◆ INSTRUCTIONS FOR THE TASK:
A faithful copy is needed. Set down all of the data below exactly.

◆ DATA BELOW:
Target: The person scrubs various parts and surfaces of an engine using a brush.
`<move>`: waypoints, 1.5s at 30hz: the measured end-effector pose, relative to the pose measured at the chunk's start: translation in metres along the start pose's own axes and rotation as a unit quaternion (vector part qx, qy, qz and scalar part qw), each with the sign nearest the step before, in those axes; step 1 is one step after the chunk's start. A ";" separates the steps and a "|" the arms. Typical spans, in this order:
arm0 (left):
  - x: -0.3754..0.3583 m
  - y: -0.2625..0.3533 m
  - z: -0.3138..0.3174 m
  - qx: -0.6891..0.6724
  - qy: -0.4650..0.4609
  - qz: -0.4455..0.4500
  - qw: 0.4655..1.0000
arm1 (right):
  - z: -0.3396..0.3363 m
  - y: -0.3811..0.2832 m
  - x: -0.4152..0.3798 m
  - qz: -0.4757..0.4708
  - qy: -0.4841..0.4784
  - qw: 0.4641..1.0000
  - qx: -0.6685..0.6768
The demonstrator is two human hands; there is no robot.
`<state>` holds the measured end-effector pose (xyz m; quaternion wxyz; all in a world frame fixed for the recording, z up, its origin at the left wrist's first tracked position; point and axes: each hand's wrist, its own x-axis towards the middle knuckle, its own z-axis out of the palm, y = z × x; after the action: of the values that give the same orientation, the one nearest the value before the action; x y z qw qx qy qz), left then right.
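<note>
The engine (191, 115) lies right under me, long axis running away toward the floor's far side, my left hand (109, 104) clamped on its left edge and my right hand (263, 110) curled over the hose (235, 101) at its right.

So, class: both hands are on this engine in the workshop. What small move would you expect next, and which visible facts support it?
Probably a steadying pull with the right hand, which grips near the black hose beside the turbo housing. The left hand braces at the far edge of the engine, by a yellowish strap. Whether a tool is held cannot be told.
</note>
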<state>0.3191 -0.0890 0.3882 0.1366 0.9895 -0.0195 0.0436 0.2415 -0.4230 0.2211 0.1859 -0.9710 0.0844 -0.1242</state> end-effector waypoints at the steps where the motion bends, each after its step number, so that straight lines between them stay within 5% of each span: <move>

◆ SOLUTION FOR THIS PROBLEM:
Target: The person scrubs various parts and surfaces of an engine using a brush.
`<move>`: waypoints, 1.5s at 30hz: the measured end-effector pose, relative to the pose measured at the chunk's start: translation in metres along the start pose's own axes and rotation as a unit quaternion (vector part qx, qy, qz and scalar part qw), each with the sign nearest the step before, in those axes; step 1 is one step after the chunk's start. A ";" separates the steps and a "|" the arms. Typical spans, in this order:
arm0 (left):
  - x: -0.3754..0.3583 m
  - y: -0.2625..0.3533 m
  - z: -0.3138..0.3174 m
  - qx: -0.6891..0.6724
  - qy: -0.4650..0.4609
  - qz: -0.4455..0.4500
  - qw: 0.4655..1.0000
arm1 (right):
  - z: -0.3396..0.3363 m
  - y: -0.3811..0.2832 m
  - x: -0.4152..0.3798 m
  - qz: -0.4757..0.4708
  - qy: -0.4841..0.4784
  - qw: 0.4641..1.0000
  - qx: -0.6685..0.6768
The demonstrator is two human hands; there is no robot.
`<state>` holds the measured end-effector pose (xyz m; quaternion wxyz; all in a world frame fixed for the recording, z up, its origin at the left wrist's first tracked position; point and axes: each hand's wrist, its own x-axis towards the middle knuckle, its own z-axis out of the palm, y = z × x; after the action: of the values that give the same orientation, the one nearest the value before the action; x y z qw qx qy qz), left then right.
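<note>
The engine (191, 115) lies right under me, long axis running away toward the floor's far side, my left hand (109, 104) clamped on its left edge and my right hand (263, 110) curled over the hose (235, 101) at its right.

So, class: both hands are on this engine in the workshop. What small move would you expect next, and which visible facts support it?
Probably a steadying pull with the right hand, which grips near the black hose beside the turbo housing. The left hand braces at the far edge of the engine, by a yellowish strap. Whether a tool is held cannot be told.
</note>
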<state>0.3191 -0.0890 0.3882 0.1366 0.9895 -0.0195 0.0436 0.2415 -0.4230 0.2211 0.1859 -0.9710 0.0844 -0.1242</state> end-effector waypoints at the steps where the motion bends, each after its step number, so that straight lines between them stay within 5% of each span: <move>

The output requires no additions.